• WHAT THE TASK REQUIRES
What lines in the entries below contain the word "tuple"? Copy all of them.

(Dataset excerpts)

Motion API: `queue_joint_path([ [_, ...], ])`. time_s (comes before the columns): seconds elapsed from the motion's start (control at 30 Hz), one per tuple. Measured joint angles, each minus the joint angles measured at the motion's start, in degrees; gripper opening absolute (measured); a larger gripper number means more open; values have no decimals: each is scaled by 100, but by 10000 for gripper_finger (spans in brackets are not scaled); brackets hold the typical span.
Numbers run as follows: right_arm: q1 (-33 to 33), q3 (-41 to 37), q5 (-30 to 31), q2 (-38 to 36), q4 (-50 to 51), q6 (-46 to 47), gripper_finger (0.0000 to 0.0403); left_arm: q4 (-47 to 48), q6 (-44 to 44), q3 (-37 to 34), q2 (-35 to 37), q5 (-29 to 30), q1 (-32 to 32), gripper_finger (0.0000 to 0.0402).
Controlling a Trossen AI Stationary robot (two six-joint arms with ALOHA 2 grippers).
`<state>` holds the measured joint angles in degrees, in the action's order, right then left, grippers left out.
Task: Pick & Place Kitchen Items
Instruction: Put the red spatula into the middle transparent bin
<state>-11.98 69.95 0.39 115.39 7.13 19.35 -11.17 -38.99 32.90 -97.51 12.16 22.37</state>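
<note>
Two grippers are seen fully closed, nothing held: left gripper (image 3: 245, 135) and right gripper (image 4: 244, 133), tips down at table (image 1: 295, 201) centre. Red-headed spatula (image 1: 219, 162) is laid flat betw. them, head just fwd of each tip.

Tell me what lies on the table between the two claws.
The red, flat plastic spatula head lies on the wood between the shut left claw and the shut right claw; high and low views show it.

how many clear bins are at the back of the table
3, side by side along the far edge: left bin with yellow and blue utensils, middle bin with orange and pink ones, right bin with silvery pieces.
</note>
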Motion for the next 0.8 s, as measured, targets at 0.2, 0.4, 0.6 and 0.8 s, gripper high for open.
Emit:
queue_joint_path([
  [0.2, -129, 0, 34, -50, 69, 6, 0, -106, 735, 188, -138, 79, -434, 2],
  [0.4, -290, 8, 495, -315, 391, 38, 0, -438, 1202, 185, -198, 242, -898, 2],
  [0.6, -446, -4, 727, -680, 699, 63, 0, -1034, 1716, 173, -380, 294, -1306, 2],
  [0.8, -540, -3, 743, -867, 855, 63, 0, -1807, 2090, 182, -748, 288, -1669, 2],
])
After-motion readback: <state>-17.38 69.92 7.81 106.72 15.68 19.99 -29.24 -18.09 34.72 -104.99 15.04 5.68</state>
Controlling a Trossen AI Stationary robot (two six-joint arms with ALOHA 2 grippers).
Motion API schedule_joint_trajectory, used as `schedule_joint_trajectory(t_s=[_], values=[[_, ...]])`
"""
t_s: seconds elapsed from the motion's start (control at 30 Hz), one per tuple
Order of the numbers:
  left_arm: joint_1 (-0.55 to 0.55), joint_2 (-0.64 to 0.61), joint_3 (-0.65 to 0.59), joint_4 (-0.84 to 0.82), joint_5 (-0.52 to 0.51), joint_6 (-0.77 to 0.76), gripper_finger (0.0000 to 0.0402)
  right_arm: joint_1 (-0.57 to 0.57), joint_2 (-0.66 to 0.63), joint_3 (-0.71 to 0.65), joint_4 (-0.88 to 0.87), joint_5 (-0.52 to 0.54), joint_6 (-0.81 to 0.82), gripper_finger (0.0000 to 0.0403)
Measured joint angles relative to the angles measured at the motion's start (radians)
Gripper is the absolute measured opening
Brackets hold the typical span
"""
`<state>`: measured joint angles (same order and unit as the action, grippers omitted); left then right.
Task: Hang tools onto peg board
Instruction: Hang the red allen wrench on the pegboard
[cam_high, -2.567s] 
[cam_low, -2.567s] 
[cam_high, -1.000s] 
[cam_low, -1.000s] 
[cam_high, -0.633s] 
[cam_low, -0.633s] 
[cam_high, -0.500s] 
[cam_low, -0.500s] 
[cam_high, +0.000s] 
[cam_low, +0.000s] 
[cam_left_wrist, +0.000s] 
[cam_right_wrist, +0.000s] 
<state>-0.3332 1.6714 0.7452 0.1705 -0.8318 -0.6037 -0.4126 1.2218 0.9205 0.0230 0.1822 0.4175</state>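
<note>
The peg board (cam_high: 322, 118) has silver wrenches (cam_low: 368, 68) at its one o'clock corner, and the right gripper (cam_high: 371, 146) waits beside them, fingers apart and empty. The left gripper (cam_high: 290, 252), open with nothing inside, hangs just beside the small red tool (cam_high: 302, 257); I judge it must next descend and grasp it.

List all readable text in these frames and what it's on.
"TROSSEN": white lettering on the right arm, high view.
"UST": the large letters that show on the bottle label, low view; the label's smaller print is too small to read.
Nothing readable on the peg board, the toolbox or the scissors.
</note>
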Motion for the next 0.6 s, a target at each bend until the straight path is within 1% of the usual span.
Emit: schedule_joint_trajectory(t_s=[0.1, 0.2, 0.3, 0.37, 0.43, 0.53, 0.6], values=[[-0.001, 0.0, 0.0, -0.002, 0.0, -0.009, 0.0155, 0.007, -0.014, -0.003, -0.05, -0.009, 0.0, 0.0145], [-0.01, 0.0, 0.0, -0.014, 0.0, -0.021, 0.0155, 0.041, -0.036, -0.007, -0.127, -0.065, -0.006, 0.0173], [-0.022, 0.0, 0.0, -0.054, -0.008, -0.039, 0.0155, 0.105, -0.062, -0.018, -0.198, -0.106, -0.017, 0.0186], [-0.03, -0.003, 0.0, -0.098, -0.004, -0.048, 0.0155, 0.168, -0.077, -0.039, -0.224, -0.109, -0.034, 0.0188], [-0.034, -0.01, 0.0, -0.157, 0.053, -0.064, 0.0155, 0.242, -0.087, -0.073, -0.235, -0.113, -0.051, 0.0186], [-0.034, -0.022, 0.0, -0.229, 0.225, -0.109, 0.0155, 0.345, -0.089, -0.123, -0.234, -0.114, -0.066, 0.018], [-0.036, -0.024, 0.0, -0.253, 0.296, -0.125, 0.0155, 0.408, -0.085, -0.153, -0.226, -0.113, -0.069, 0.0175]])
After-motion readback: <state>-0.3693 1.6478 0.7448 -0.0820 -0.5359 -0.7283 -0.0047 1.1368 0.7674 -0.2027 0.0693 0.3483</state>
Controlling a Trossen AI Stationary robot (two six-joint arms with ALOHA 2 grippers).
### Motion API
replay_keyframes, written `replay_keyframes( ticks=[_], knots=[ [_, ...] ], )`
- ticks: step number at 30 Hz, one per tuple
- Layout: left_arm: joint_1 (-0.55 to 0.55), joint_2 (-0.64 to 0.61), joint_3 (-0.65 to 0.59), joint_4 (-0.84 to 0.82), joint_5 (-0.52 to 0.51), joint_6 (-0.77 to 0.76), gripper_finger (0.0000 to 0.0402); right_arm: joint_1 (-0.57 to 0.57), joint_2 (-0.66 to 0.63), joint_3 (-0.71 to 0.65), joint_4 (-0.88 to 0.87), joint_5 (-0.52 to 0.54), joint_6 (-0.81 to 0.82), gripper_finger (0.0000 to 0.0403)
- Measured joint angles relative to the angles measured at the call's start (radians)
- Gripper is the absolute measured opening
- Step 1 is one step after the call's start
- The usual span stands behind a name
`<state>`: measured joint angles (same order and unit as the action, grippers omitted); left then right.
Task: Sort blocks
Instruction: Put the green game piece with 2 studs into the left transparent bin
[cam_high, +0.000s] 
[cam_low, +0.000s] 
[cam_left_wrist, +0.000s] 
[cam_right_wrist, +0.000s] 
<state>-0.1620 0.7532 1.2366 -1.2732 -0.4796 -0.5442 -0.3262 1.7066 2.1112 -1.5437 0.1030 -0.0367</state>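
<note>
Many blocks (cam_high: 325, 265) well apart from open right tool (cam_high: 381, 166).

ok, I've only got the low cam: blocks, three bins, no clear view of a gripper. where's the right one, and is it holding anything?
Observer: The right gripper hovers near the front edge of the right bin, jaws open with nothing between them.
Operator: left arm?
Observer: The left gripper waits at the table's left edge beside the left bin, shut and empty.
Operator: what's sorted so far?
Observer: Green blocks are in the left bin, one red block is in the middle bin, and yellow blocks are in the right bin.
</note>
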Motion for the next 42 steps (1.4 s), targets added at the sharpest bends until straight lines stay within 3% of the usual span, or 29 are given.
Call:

• RESULT FOR THIS TASK
Motion API: `queue_joint_path([ [_, ...], ])`. time_s (comes before the columns): seconds elapsed from the motion's start (control at 30 Hz), one per tuple. Measured joint angles, each minus the joint angles measured at the motion's start, in degrees; gripper opening absolute (measured); a larger gripper number means more open; values have no decimals: each is scaled by 100, but by 10000 for gripper_finger (spans in brackets are not scaled); brackets hold the typical span.
t_s: seconds elapsed from the motion's start (control at 30 Hz), one per tuple
- ticks: step number at 30 Hz, one per tuple

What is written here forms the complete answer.